→ Instructions to follow: The data must be given again exactly as written, with all images omitted.
** Opening Information provided block **
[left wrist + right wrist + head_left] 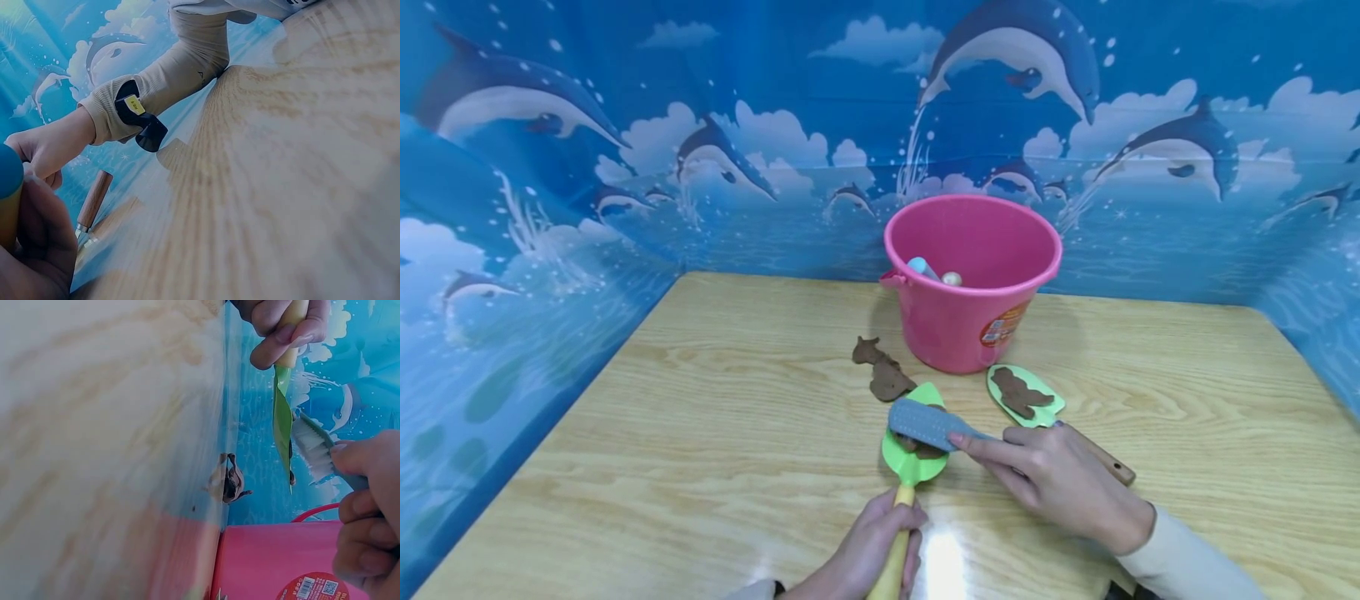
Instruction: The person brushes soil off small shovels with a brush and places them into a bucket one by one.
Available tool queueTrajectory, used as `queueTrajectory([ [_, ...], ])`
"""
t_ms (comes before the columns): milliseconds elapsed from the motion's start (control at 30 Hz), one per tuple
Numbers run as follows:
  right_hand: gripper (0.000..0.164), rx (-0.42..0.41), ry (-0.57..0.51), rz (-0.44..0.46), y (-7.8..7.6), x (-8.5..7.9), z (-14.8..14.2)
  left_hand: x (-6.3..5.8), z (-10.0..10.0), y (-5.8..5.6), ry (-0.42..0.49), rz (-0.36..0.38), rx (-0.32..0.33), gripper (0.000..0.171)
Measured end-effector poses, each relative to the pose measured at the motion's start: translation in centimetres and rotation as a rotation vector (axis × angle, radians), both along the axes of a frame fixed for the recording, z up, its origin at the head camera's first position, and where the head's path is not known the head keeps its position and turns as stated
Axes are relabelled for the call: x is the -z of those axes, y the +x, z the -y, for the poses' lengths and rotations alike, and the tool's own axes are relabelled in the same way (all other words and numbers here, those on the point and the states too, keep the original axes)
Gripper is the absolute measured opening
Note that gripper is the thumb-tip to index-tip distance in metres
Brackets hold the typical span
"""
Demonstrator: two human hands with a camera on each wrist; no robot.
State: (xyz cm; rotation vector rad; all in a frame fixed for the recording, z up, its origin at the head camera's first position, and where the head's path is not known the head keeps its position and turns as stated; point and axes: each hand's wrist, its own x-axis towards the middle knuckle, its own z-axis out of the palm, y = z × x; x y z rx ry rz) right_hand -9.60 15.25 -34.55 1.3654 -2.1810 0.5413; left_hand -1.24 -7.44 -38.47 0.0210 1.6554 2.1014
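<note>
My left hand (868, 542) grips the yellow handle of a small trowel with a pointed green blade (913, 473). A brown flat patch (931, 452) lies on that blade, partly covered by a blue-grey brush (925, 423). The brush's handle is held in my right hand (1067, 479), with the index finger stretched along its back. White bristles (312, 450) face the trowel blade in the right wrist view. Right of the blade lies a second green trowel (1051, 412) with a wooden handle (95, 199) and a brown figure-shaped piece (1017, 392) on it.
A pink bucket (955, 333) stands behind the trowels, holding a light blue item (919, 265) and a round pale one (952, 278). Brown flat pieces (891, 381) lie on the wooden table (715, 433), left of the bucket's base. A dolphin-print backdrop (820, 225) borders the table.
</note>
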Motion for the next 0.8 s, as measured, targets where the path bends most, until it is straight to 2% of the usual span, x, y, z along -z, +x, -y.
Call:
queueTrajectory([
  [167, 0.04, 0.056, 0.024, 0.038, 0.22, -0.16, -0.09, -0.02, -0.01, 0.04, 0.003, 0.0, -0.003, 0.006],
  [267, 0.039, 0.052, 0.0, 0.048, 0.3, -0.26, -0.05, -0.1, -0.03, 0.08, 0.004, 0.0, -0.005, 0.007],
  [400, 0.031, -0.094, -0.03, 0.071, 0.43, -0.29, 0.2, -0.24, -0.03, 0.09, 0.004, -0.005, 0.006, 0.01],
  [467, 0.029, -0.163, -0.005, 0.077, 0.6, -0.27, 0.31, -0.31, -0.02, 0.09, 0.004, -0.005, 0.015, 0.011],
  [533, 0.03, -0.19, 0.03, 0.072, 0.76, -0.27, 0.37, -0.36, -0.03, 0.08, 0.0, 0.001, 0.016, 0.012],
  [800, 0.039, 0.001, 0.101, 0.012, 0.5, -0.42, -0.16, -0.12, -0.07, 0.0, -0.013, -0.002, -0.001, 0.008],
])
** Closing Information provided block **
→ Exercise result:
[left wrist + right wrist + head_left] 
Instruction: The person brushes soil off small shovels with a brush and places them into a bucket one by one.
Available tool queueTrajectory, used as `queueTrajectory([ [_, ...], ])`
"""
t_ms (comes before the columns): milliseconds elapsed from the motion's start (control at 30 Hz), one per tuple
Numbers run as follows:
  right_hand: gripper (0.000..0.164), rx (-0.42..0.41), ry (-0.57..0.51), rz (-0.44..0.46), y (-7.8..7.6), x (-8.5..7.9), z (-14.8..14.2)
  left_hand: x (-6.3..5.8), z (-10.0..10.0), y (-5.8..5.6), ry (-0.42..0.49), rz (-0.36..0.38), rx (-0.32..0.33), gripper (0.000..0.171)
Measured end-effector poses, each relative to the pose measured at the motion's start: translation in centimetres and rotation as a rotation vector (axis × angle, radians), both along the axes of a frame fixed for the recording, z up, its origin at the head camera's first position, and where the head's path is not known the head keeps its position and turns as stated
Axes are relabelled for the call: x is the -z of those axes, y the +x, z the -y, for the poses' lengths and rotations alike, and the tool's own axes are relabelled in the same way (all other words and numbers here, those on the point and the states too, keep the original axes)
Gripper is the absolute measured opening
Note that gripper is the thumb-tip to index-tip distance in metres
Brackets hold the typical span
"""
Demonstrator: two human hands with a camera on each wrist; no robot.
State: (xyz cm; rotation vector rad; all in a frame fixed for the recording, z up, its origin at the head camera's first position, and where the head's path is not known the head keeps its position and turns as stated; point and axes: each hand's wrist, its own x-axis towards the middle knuckle, its own z-axis out of the palm, y = z × x; x y z rx ry rz) right_hand -9.60 15.25 -34.55 1.3654 -2.1810 0.5413; left_hand -1.24 -7.44 -38.47 0.0210 1.6554 2.1014
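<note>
My left hand (868, 542) grips the yellow handle of a small trowel with a pointed green blade (913, 473). A brown flat patch (931, 452) lies on that blade, partly covered by a blue-grey brush (925, 423). The brush's handle is held in my right hand (1067, 479), with the index finger stretched along its back. White bristles (312, 450) face the trowel blade in the right wrist view. Right of the blade lies a second green trowel (1051, 412) with a wooden handle (95, 199) and a brown figure-shaped piece (1017, 392) on it.
A pink bucket (955, 333) stands behind the trowels, holding a light blue item (919, 265) and a round pale one (952, 278). Brown flat pieces (891, 381) lie on the wooden table (715, 433), left of the bucket's base. A dolphin-print backdrop (820, 225) borders the table.
</note>
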Motion for the next 0.8 s, as measured, targets where the path bends most, until it is straight to 2% of the usual span, x, y, z along -z, +x, -y.
Call:
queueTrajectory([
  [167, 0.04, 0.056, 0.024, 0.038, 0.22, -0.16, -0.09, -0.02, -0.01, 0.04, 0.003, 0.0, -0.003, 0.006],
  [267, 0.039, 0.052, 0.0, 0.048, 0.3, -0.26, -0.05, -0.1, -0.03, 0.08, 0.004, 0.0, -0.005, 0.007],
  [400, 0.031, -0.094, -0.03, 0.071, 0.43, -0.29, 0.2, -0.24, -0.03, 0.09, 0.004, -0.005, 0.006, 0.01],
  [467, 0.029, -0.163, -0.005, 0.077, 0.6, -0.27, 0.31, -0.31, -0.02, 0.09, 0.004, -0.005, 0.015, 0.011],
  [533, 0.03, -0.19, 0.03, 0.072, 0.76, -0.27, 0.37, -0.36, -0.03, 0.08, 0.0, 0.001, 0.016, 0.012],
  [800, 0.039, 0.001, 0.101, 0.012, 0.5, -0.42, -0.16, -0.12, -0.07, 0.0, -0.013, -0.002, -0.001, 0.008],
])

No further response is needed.